Background
My team is working on an Angular application that has a long-running process - the details of this process are thoroughly unimportant to this question - that can be triggered from one of its screens. Because of the nature of this process, one of our business rules is that, once this process is triggered, we want to prevent our end-users from navigating away from the page to the best extent possible.
What we've tried
In our component, we've tried two approaches: @HostListener('window:unload')
event interception, and Angular's Router.events
interception. Neither has proven successful.
For the @HostListener()
approach, we implemented the following method in the body of the component, but as far as we could tell, it never actually fired, let alone stopped any navigation. It's also logical that it wouldn't, since window unload events would apply more to someone manually changing the window URL, or closing the current tab.

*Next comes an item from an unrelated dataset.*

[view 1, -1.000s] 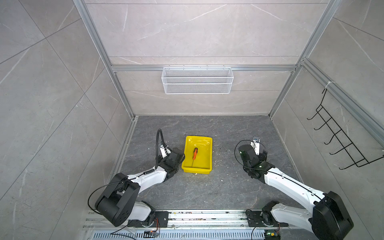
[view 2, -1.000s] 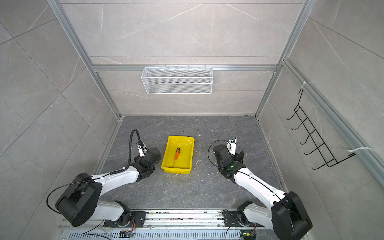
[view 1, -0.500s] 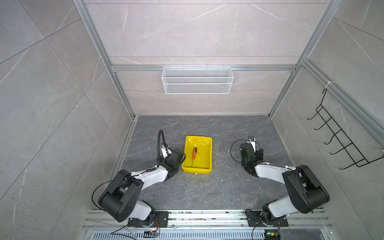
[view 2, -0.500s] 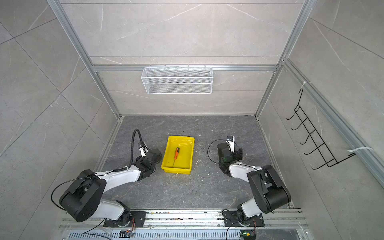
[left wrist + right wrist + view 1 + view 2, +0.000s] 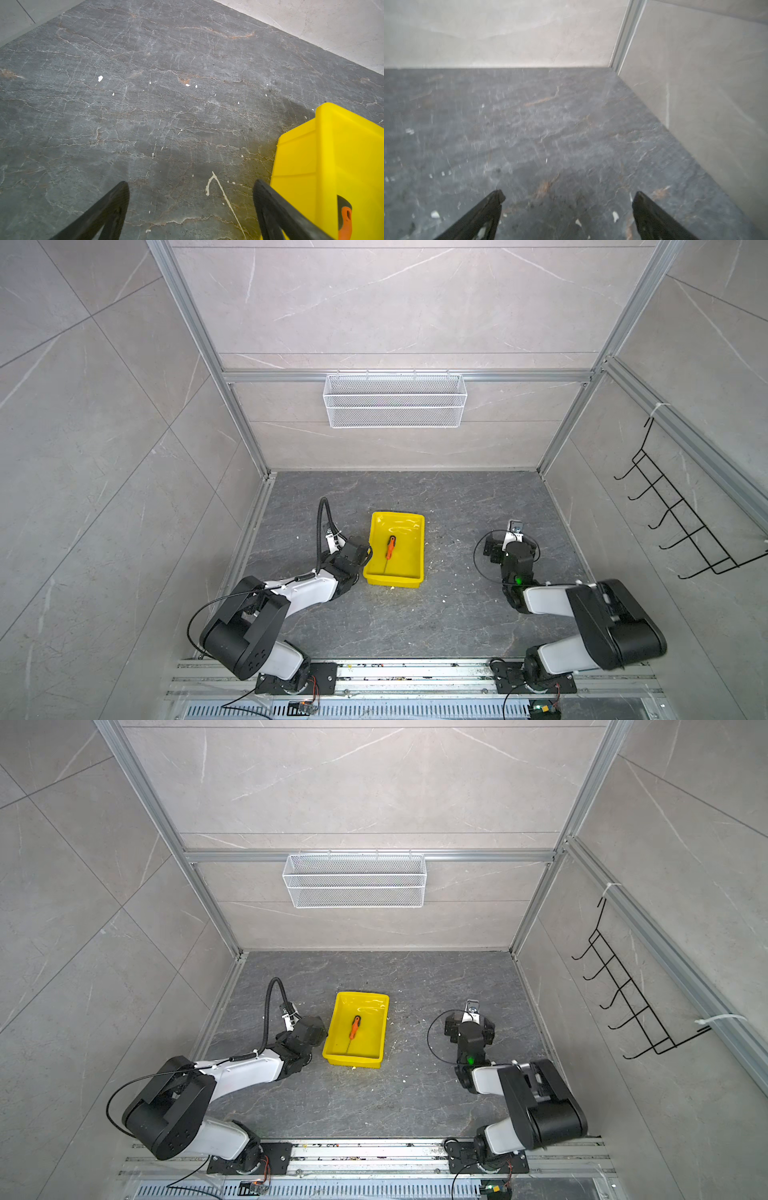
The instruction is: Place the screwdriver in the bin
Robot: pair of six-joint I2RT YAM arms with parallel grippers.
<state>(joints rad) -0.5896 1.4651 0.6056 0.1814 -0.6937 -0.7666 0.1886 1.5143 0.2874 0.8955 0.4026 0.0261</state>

It's probably a necessary part of implementing our business rule, for handling those specific cases.
@HostListener('window:beforeunload', ['$event'])
preventOffNavigation($event: any) {
// Do not stop off navigation if the special process isn't running.
if (!this.isProcessInProgress)
return $event.returnValue = true;
// ...Otherwise, disrupt the navigation.
$event.returnValue = false; // Could we also do something like $event.stopPropagation()?
}
The other thing is a little more mainstream - we subscribe to the Router.events
stream, and when we detect a NavigationStart
while the process is running, we...well, we don't actually know how we'd stop a navigation in process. When we inspected the event, there were no methods - it seemed purely informational. Under the .extras
property, there was a status property that we tried assigning NavigationCancel
, but that had precisely no effect.
constructor(
// Other imports aren't necessary for the context of this question
private router: Router
) {
this.router.events
.pipe(
filter(e => e instanceof NavigationStart
)
.subscribe((event: NavigationStart) => {
if (!this.isProcessInProgress)
return;
const currentNavigation = event.getCurrentNavigation();
if (!currentNavigation)
return;
// Didn't work, but worth a shot!
currentNavigation.extras.status = NavigationCancel;
});
}
Question
Our team really needs to keep our end users on a screen for our critical business process, but Angular doesn't provide a visible way to temporarily arrest navigation in its router system. Are we missing something? In what way can we prevent Angular from making router system navigations while our process is happening?